I-R*, intergenic region; non-coding bases between the feature on the same line and the line below, with a negative number indicating an overlap.

Protein-coding genes

The sizes of the 13 protein-coding genes are 11,441 bp in P. novaezeelandiae and C. nudipinnis but are 11,424 bp in P. flavilatus. Comparison of the length of each gene reveals that the genes are highly conserved in size except for the ND1 gene (28 bp shorter) and the ND5 gene (13 bp longer) in P. flavilatus mtDNA. The start codons are identical in the three species. Eleven genes use the ATG, whereas COI starts with GTG, and ND3 with ATA, which has rarely been found in fish mitogenomes to date (other examples include Albula glossodonta, Monopterus albus, Petroscirtes breviceps, Solea senegalensis, and Cynoglossus semilaevis) (Miya et al. [2003]; Miya et al. [2001]; Inoue et al. [2004]; Kong et al. [2009]). Ten of the 13 genes use the same stop codons. The ND5 gene ends with TAA in P. novaezeelandiae and P. flavilatus and TAG in C. nudipinnis; the COII and cytb end with TAA in P. novaezeelandiae, but with T in C. nudipinnis and P. flavilatus (Table 3).

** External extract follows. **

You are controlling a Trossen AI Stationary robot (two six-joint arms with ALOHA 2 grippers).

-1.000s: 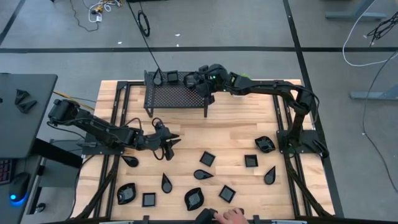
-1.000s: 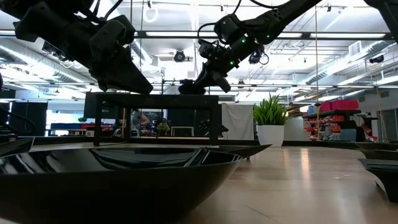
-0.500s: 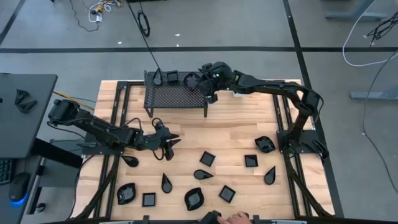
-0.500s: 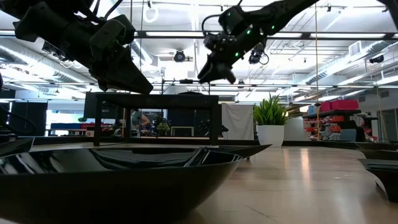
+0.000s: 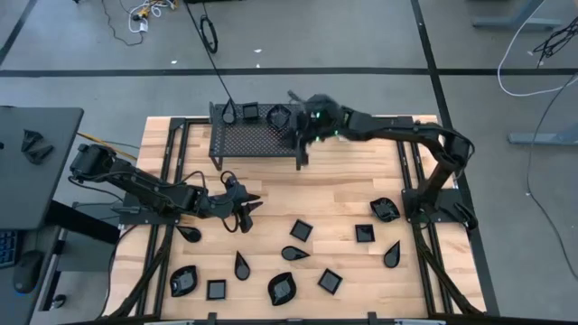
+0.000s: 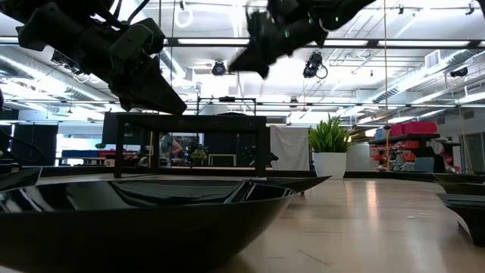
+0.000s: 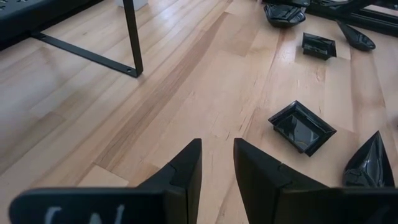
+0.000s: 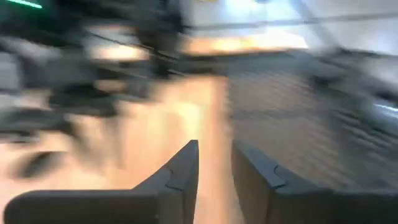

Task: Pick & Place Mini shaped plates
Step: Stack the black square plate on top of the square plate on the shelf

The base compositions of the 13 protein-coding genes are T > C > A > G. The proportions of the four bases have no apparent bias at the first codon position but have significant difference at the second and third positions. The percentage of T at the second position is up to 40.9% to 41.1%, but that of G is only 13.6% to 13.8%. In particular, G at the third position is only 9.6% to 12.5%, which is in agreement with previous reports (Saitoh et al. [2000]; Miya et al. [2003]; Oh et al. [2007]). There is a slight difference in codon usage among three rhombosoleids. The most frequently used amino acid is leucine (16.5% to 17.2%), while cysteine (0.7% to 0.8%) is the least frequently used. The level of homology of genes between the three rhombosoleid species ranges from 63% (ND2 gene) to 85% (COII gene). The similarity between C. nudipinnis and P. flavilatus is generally higher than that between P. novaezeelandiae and each of these two fishes (Figure 1).
Figure 1

Sequence identities of 13 protein genes and two rRNA genes among the three rhombosoleids.

Ribosomal and transfer RNA genes

Two rRNA genes are typically located between tRNA Phe and tRNA Leu (UUA) and separated by tRNA Val (Table 3). The lengths of 12S rRNA genes are similar and those of 16S rRNA have approximately 15 bp differences among three species (Table 3). The level of homology of rRNA genes is very similar in 12S rRNA but slightly different in 16S rRNA among the three rhombosoleids (Figure 1).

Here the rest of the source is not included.